▸ **THE PROBLEM**
Please copy exactly the lines that run from the start of the entries to the line containing "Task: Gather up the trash", inclusive.

Dataset entries:
BEGIN
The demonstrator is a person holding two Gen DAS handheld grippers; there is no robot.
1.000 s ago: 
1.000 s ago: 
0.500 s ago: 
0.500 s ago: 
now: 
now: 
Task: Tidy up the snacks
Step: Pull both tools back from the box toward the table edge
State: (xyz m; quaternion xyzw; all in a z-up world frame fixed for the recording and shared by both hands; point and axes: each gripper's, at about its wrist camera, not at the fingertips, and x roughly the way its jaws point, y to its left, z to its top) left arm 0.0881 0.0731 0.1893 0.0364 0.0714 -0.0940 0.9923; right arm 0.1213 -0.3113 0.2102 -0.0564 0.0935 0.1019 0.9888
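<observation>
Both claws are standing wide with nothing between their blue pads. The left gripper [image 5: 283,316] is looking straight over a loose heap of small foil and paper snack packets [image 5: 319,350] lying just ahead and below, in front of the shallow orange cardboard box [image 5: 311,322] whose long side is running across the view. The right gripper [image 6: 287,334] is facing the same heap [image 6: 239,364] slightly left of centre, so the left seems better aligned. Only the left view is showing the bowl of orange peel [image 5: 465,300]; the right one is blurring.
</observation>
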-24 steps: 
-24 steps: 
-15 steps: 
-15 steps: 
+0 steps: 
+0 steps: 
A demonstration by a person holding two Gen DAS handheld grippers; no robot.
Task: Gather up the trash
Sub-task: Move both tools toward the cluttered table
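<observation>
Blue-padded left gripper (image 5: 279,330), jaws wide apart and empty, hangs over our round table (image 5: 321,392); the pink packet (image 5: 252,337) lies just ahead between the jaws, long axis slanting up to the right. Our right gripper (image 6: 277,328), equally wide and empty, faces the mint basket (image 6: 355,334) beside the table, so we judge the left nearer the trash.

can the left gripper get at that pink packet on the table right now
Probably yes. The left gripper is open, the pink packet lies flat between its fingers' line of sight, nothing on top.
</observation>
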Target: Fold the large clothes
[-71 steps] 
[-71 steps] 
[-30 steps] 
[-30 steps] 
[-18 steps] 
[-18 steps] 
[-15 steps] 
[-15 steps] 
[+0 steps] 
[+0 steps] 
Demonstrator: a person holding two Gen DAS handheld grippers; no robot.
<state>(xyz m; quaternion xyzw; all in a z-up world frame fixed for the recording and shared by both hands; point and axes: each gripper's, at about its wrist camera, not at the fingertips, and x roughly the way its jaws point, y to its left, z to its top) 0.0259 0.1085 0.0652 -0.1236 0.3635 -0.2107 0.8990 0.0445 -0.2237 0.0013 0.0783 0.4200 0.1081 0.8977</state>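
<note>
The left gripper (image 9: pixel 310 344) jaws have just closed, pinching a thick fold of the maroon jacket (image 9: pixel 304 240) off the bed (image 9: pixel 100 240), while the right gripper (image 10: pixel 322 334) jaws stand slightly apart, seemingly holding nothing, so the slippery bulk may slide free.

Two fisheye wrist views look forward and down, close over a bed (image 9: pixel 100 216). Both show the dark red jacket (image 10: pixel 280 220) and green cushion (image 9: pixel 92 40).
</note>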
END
▸ **FINISHED EXERCISE**
The demonstrator is a person holding two Gen DAS handheld grippers; there is no robot.
1.000 s ago: 
1.000 s ago: 
0.500 s ago: 
0.500 s ago: 
now: 
now: 
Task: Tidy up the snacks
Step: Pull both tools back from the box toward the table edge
State: (xyz m; quaternion xyzw; all in a z-up world frame fixed for the recording and shared by both hands; point and axes: each gripper's, at about its wrist camera, not at the fingertips, and x roughly the way its jaws point, y to its left, z to its top) left arm 0.0881 0.0731 0.1893 0.0364 0.0714 -0.0940 0.9923; right arm 0.1213 -0.3113 0.2102 -0.0564 0.0935 0.1019 0.9888
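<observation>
Both claws are standing wide with nothing between their blue pads. The left gripper [image 5: 283,316] is looking straight over a loose heap of small foil and paper snack packets [image 5: 319,350] lying just ahead and below, in front of the shallow orange cardboard box [image 5: 311,322] whose long side is running across the view. The right gripper [image 6: 287,334] is facing the same heap [image 6: 239,364] slightly left of centre, so the left seems better aligned. Only the left view is showing the bowl of orange peel [image 5: 465,300]; the right one is blurring.
</observation>
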-24 steps: 
-24 steps: 
-15 steps: 
-15 steps: 
+0 steps: 
+0 steps: 
A demonstration by a person holding two Gen DAS handheld grippers; no robot.
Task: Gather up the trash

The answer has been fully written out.